Dr. Andrea Trottmann-Zahner: Wenn keine Symptome - wohlgemerkt: keine Symptome - vorliegen, lotsen wir solche Anfragen an das Gesundheitsamt weiter. Das Gesundheitsamt hat eine Hotline eingerichtet. Anhand eines Algorithmus wird das Risiko eingeschätzt. Dafür muss man das Gesundheitsamt wirklich loben. Das klappt sehr gut. Es wird eine Vorselektion getroffen, ob eine Hochrisikogruppe vorliegt und eine weitere Diagnose sinnvoll ist.

ONETZ: Und was machen Sie, wenn zu hoher Risikoeinschätzung auch noch Symptome kommen?

Dr. Andrea Trottmann-Zahner: Toi toi toi, den Fall hatten wir bislang noch nicht.

ONETZ: Was wäre wenn? Könnten Sie einen entsprechenden Test auf „Covid 19“ durchführen?

Dr. Andrea Trottmann-Zahner: Ursprünglich war von der Politik geplant, dass der Arzt zum Patienten auf Hausbesuch fährt, um Abstriche zu machen. Im Moment ist das logistisch noch möglich, im Epidemiefall aber unrealistisch. Die Praxen sind wegen der Erkältungswelle bereits am Limit. Mangels Schutzkleidung wäre es auch schwierig, mich in diesen Haushalt zu begeben. Wir werden eine Zwischenlösung finden müssen in der Praxis: Dass der Patient zu uns gebracht wird und für die Abstriche in einen gesonderten Bereich eingeschleust wird.
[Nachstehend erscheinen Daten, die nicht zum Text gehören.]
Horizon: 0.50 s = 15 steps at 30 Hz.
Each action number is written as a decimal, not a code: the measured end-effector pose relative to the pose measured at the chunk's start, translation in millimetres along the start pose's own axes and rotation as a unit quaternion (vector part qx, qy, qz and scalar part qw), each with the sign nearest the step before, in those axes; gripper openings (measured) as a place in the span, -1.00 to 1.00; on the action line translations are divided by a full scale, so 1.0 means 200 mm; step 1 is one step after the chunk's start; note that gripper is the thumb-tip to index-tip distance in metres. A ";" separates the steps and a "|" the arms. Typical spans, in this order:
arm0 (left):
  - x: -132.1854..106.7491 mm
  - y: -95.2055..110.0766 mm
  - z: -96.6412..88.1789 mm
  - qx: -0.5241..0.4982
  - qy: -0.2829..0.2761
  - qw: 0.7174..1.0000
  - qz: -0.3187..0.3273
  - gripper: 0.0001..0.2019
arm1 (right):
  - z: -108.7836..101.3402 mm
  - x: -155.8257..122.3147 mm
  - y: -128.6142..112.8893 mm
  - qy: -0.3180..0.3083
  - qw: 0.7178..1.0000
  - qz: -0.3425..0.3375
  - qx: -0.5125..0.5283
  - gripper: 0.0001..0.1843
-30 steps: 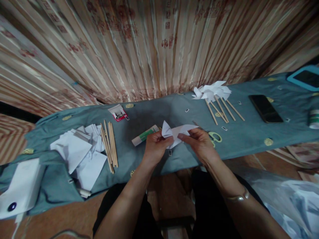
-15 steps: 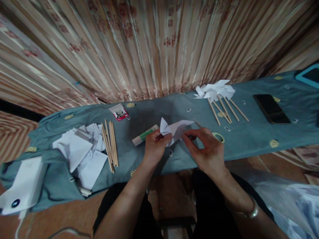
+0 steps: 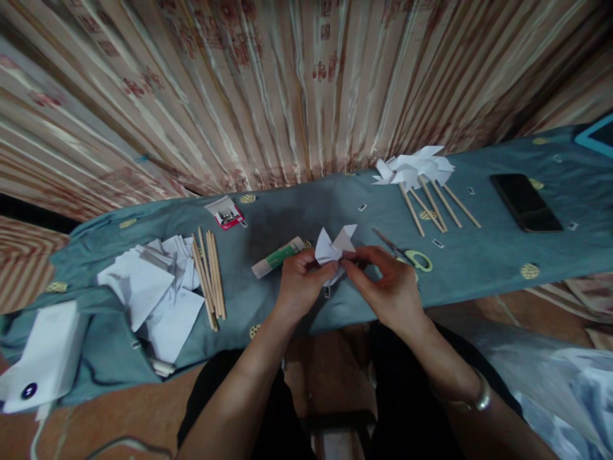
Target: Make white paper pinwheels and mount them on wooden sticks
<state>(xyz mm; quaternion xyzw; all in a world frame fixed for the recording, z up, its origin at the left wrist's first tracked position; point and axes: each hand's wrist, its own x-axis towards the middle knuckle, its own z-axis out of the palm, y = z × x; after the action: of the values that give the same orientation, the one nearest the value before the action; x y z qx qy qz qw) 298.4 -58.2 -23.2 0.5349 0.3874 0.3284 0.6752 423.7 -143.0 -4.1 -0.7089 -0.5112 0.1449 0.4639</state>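
A small folded white paper piece (image 3: 334,248) with pointed flaps is held up over the front of the blue-grey cloth (image 3: 479,255). My left hand (image 3: 299,287) pinches it from the left with closed fingers. My right hand (image 3: 387,287) pinches its right side, fingers curled toward the paper's middle. A green and white glue stick (image 3: 278,257) lies just left of my left hand. Scissors with yellow-green handles (image 3: 407,253) lie just right of my right hand.
Loose white paper sheets (image 3: 153,294) and a bundle of wooden sticks (image 3: 209,278) lie at the left. Finished paper pinwheels on sticks (image 3: 421,182) lie at the back right, beside a black phone (image 3: 525,202). A small packet of pins (image 3: 225,213) and a white box (image 3: 45,354) are also there.
The long right flap of the paper has been folded in toward the middle. My right hand moved left along it, and the paper now looks smaller and more compact.
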 end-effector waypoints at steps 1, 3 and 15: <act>0.00 0.00 0.00 0.019 -0.002 1.000 0.011 -0.87 | 0.00 0.00 0.01 -0.005 1.000 0.013 0.015 -0.91; 0.00 -0.01 -0.01 0.061 -0.004 0.998 0.034 -0.90 | 0.00 0.01 0.02 -0.016 0.998 0.040 0.050 -0.92; 0.00 0.03 -0.02 0.172 -0.039 0.979 0.101 -0.93 | -0.01 0.05 0.08 -0.060 0.985 0.064 0.147 -0.94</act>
<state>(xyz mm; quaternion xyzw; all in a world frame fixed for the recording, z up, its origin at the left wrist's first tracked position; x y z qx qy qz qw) 293.8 -54.7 -17.4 0.6919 0.3551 0.3020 0.5514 439.8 -136.5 -13.0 -0.6544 -0.4646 0.2903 0.5212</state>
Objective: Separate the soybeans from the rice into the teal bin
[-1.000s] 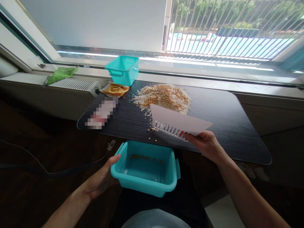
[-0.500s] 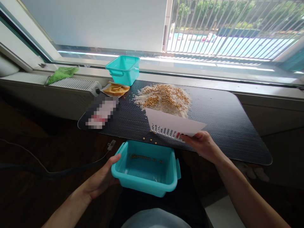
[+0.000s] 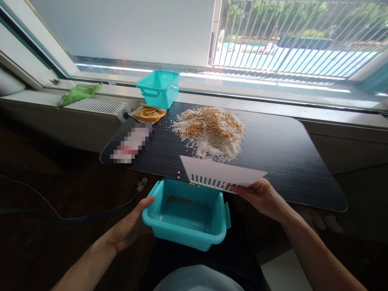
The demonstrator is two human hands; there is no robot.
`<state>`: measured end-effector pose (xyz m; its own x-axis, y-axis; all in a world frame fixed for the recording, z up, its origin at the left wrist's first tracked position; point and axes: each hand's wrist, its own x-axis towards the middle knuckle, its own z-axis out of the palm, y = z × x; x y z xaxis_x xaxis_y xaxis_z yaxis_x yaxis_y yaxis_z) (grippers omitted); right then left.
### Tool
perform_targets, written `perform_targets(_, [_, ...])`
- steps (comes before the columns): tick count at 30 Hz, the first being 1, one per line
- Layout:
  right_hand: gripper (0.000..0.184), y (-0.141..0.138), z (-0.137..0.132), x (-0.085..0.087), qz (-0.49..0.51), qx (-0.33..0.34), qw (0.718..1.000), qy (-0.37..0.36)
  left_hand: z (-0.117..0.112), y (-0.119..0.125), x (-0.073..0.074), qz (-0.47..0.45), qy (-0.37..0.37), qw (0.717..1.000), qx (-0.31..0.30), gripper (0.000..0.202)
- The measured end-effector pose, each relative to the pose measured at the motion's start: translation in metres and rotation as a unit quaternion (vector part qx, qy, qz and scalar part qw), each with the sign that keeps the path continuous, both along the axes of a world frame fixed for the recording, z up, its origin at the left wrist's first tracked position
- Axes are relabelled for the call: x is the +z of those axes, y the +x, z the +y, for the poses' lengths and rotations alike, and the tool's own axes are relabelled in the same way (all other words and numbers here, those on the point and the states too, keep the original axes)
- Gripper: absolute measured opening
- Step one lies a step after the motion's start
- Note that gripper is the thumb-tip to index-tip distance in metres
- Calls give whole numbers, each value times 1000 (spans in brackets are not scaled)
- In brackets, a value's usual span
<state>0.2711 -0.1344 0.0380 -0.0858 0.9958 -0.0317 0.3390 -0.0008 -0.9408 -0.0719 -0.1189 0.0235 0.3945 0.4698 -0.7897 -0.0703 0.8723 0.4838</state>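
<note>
My left hand (image 3: pixel 136 220) grips the left side of a turquoise plastic bin (image 3: pixel 184 239), thumb over the rim, just below the table's front edge. Several round yellow beans (image 3: pixel 179 199) lie inside the bin. In my right hand (image 3: pixel 262 196) is a white slotted card (image 3: pixel 222 171), pinched at its right end. Its slotted lower edge is at the table edge, over the bin's far rim. A few loose beans (image 3: pixel 178 174) lie by the card's left end. Behind the card is a heap of white rice grains and yellow beans (image 3: pixel 212 127).
On the dark table (image 3: pixel 279 157) lie a crumpled yellow-and-white cloth or packet (image 3: pixel 149 114) and a blurred pink item (image 3: pixel 131 143). A second turquoise bin (image 3: pixel 162 89) stands at the back left. A green cloth (image 3: pixel 80 93) rests on the radiator (image 3: pixel 103 107) below the window.
The white card has moved toward me, from the heap's front to the table edge. Loose beans have shifted near it, and more white grains show behind it. The bin stays in place.
</note>
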Motion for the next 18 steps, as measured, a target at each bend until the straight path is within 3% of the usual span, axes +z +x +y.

ONETZ: Dafür bräuchten Sie aber auch entsprechende Schutzkleidung für sich und die nötigen Mitarbeiter. Haben Sie diese?

Dr. Andrea Trottmann-Zahner: Nein, wir haben nicht ausreichend Schutzkleidung. Es besteht ein Engpass, den ich für problematisch halte. Es hätte nicht passieren dürfen, dass keine Masken lieferbar sind. Für das medizinische Personal ist nicht ausreichend vorgesorgt.

ONETZ: Wie geht Ihr Team mit der Situation um? Kommt Angst auf oder sind das alte „Veteranen“?

Dr. Andrea Trottmann-Zahner: Eher Veteranen. Unsere Mädels sind sehr tapfer. Wir haben eher Bedenken, dass uns die Masse erdrückt, dass Praxen an ihre Grenzen kommen.

ONETZ: Ich hätte ja vermutet, dass Patienten aus Angst vor Ansteckung ungern zum Arzt gehen.

Dr. Andrea Trottmann-Zahner: Zum Schutz der Patienten haben wir – wie jetzt jede Praxis – einen kleinen Bereich eingerichtet, in dem wir infektiöse Patienten abtrennen können. Bei einer leichten Erkältung würde ich raten, telefonischen Rat einholen und dann wirklich zu Hause bleiben. Sich nicht erkältet in die Arbeit schleppen. Auch nicht in einen Supermarkt, das halte ich für ganz gefährlich.

ONETZ: Dann hoffen wir, dass Sie und Ihr Team gesund bleiben.

Dr. Andrea Trottmann-Zahner: Ebenso.